Wie sich aus den gutachtlichen Äußerungen des Sachverständigen Prof. ergibt, ist die Klägerin auch zum jetzigen Zeitpunkt nicht beschwerdefrei. Dies, so der Sachverständige, spreche dafür, dass die Prothese nochmals revidiert werden müsse. Wahrscheinlich werde es, wobei sich der Sachverständige zur unterschiedlichen Lebensdauer von Prothesen und den Problemen von Revisionsoperationen geäußert hat, bei denen man jeweils Knochenmaterial verliere, auch in Zukunft wieder notwendig werden.

Es besteht deshalb die begründete Aussicht, dass die Klägerin infolge möglicher Folgeoperationen und damit zwangsläufig einhergehender Ausfallzeiten in ihrem Arbeitsleben weitere materielle Einbußen erleidet, wegen derer ihr die Beklagten zu 1) und 3) zum Ersatz verpflichtet sind.

Auch insoweit handelt es sich um haftungsbegründende Primärschäden als typische Folge der Primärverletzung, hinsichtlich derer aufgrund des durch den Beklagten zu 2) begangenen groben Behandlungsfehlers bei der Frage der Kausalität eine Beweislastumkehr zugunsten der Klägerin eintritt.

V.

Abzuweisen waren Berufung und Klage nur insoweit, als beantragt war, die Feststellung der Ersatzpflicht der Beklagten zu 1) und 3) für künftige materielle Schäden bereits auf Schäden zu erstrecken, die auf eine fehlerhafte ärztliche Behandlung in der Zeit ab 28.8.1993 zurückzuführen seien. Wie der Sachverständige Prof.

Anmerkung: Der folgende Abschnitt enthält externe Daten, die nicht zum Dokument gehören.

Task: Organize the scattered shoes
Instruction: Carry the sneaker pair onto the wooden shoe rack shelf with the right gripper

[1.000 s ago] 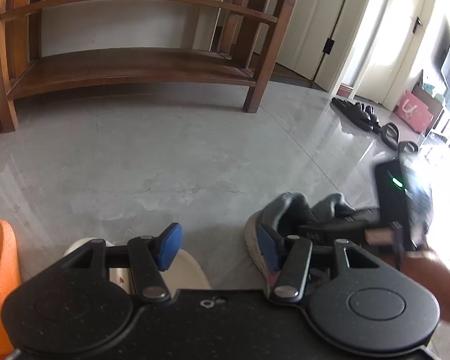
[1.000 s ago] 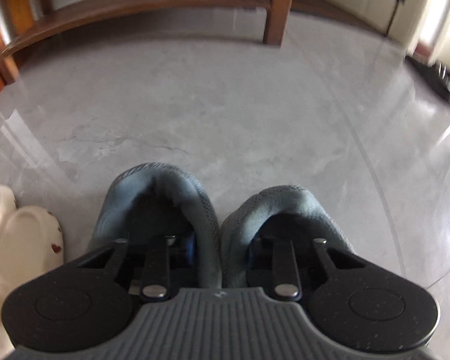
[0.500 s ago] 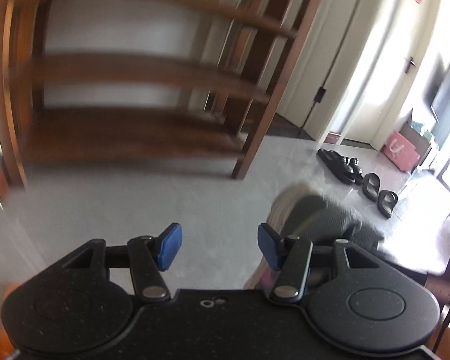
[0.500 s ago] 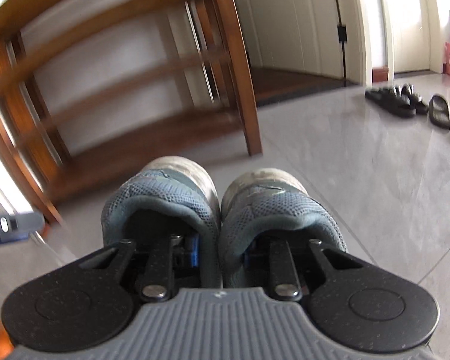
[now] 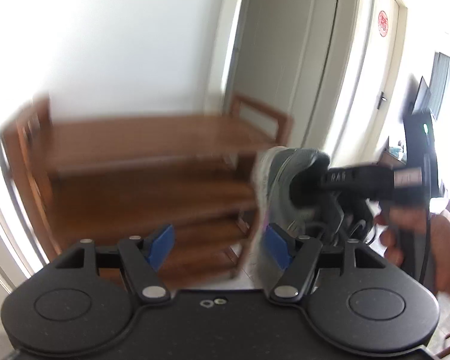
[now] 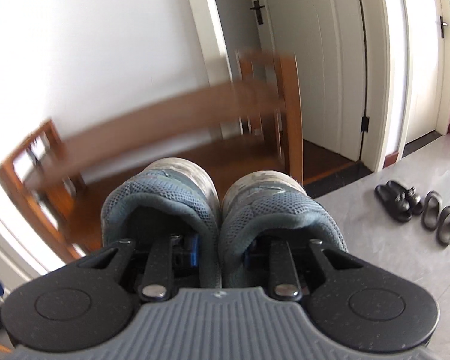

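Carrying grey sneakers (image 6: 219, 210) toward wooden rack (image 5: 153, 162).
Right gripper (image 6: 220, 252) clamps both inner collars; left gripper (image 5: 217, 244), jaws just widened, empty; next: set pair on shelf.

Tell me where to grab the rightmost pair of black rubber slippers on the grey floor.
Pinch the neighbouring inner edges of the black rubber slippers together from above, one finger in each foot opening. They lie side by side, soles down, so one grip probably lifts both.
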Available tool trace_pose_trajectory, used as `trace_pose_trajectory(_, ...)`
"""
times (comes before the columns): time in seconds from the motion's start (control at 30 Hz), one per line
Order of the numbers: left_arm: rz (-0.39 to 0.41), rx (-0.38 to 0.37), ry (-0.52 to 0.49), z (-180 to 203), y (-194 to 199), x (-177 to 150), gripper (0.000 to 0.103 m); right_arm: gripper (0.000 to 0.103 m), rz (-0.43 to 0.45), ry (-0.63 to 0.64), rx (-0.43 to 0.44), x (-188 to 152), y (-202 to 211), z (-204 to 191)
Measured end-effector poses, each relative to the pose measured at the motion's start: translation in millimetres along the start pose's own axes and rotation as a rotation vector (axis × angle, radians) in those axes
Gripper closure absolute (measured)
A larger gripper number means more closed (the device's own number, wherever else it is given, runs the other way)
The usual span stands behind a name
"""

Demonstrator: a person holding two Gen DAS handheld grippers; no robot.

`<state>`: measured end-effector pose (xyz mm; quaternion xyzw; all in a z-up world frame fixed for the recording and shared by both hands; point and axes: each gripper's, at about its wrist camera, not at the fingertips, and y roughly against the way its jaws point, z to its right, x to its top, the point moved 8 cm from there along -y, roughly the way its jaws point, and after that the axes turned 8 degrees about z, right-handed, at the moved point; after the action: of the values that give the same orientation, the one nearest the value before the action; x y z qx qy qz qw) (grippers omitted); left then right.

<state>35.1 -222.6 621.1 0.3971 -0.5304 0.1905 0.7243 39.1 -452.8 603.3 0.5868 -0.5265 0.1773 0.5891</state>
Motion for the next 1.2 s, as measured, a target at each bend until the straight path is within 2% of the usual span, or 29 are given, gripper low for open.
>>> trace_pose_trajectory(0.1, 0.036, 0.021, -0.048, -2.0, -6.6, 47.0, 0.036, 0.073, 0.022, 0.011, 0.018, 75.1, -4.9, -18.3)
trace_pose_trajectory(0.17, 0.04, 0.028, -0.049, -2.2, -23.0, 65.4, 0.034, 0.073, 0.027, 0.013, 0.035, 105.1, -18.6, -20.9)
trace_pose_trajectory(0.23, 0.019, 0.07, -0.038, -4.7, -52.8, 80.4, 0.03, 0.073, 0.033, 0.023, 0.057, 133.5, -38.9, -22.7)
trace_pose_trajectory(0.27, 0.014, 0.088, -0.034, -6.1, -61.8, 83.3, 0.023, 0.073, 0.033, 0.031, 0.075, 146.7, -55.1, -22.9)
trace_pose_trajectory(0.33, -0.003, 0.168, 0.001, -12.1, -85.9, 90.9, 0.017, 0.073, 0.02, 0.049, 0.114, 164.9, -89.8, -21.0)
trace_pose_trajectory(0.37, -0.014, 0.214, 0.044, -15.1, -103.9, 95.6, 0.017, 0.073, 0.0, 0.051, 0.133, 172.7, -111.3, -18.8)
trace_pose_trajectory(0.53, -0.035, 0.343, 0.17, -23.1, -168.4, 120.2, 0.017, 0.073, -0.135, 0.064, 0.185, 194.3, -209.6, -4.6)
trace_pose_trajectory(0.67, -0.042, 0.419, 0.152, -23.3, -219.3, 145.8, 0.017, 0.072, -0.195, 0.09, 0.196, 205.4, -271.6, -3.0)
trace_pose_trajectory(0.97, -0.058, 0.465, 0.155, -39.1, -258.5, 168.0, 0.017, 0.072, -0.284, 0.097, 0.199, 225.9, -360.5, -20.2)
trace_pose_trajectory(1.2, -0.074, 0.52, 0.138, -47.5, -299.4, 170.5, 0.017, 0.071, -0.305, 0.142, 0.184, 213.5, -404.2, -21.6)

Dr. in Verbindung mit den Ausführungen des radiologischen Sachverständigen Prof. Dr. (Gutachten Bl. 113/115 d. A.) festgestellt hat und was die Klägerin in der Berufung auch nicht weiter angezweifelt hat, lässt sich für den 28.8.1993 keinerlei Behandlungsfehler, geschweige denn ein grober, feststellen. Ein Ermüdungsbruch war am 28.8.1993 nicht zu erkennen gewesen. Eine weitere Diagnostik war nicht erforderlich. Im Ergebnis hat die Zurückweisung der Berufung in diesem Teilpunkt jedoch keinerlei praktische Auswirkungen.

Die Entscheidung über die Kosten des Berufungsverfahrens obliegt dem Landgericht.

Die Entscheidung über die vorläufige Vollstreckbarkeit beruht auf § 708 Nr. 10 ZPO (vgl. § 775 ZPO).

Gemäß § 546 Abs. 2 ZPO war der Wert der Beschwer festzusetzen.